Fai remembered seeing a stone statue of an angel in the gardens a few days ago, though what the man seemed to be saying bordered on ridiculous. In all his travels, he had only once come across a legend similar to what he was hearing. Syaoran had mentioned something about a lonely race of living statues that killed people in order to live. Kurogane had scoffed and dismissed it as a fairytale but… He had seen the statues in the garden shift places every now and then. He'd attributed that to the garden's semi-mechanical design, but …

"You're saying that a statue took all those people?" Fai quirked a brow.

_It's possible that the legend is true but I have to be sure._

"I never said it was a statue." The man held up a finger, grinning widely, though Fai couldn't see the reason behind his joy. "It's a weeping angel."

"A lonely assassin?"

"So you know what those are. Brilliant!" he clapped his hands together before holding it out for a shake. "I'm the Doctor by the way. Who might you be?"

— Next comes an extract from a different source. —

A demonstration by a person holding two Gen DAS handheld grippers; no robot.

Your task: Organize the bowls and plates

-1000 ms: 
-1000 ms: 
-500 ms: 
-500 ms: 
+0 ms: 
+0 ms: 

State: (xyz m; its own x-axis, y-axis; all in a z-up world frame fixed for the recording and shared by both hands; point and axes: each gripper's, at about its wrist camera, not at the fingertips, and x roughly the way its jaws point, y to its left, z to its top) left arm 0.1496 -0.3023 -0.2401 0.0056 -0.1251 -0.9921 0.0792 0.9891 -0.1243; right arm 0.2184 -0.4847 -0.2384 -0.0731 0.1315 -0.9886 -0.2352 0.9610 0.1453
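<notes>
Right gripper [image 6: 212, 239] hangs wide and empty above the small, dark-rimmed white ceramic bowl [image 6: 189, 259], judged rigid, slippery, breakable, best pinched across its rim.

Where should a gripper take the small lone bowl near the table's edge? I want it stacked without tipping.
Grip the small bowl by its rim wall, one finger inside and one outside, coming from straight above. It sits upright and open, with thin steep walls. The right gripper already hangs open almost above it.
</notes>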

"Fai D. Flourite. Doctor _who_?" he asked, withdrawing his claws before shaking the man's hand.

"Just the Doctor," the man replied before turning on his heels and resuming his pacing around the alley. "Right, so there are angels in the gardens and they're taking people, though not everyone who goes there winds up missing. It's possible they only attack people who are by themselves, but something tells me that's not the case. So how are they picking their victims? Seventeen people missing in three weeks. What do they have in common? Think think think. All different species, different ages."

"Why were you in the gardens, Doctor?" Fai asked, crossing his arms as he interrupted the man's rambling.

"The gardens?" The man stopped pacing to look at Fai as though he'd only just realized he was still there. "Oh right, well you see, the TARDIS brought me here instead of taking me to Arcateen V, home of the butterfly people. Nice lot, that one. So anyway, I tried to get her to take me there, but she's sulking for some reason. And then I noticed the disappearances so I decided to investigate that while she throws her tantrum."

"Who's Tardis?"

"My ship. She's in the gardens and—" The man froze for a moment, staring at something behind Fai. Holding up his hands in a gesture that was supposed to be calming, he began to slowly back away. "Fai D. Flourite, I need you to slowly turn around and step towards me."

"What?" He cocked his head to one side.

"Turn around and move towards me," the Doctor repeated,, beckoning him over with one hand. "And whatever you do, don't blink."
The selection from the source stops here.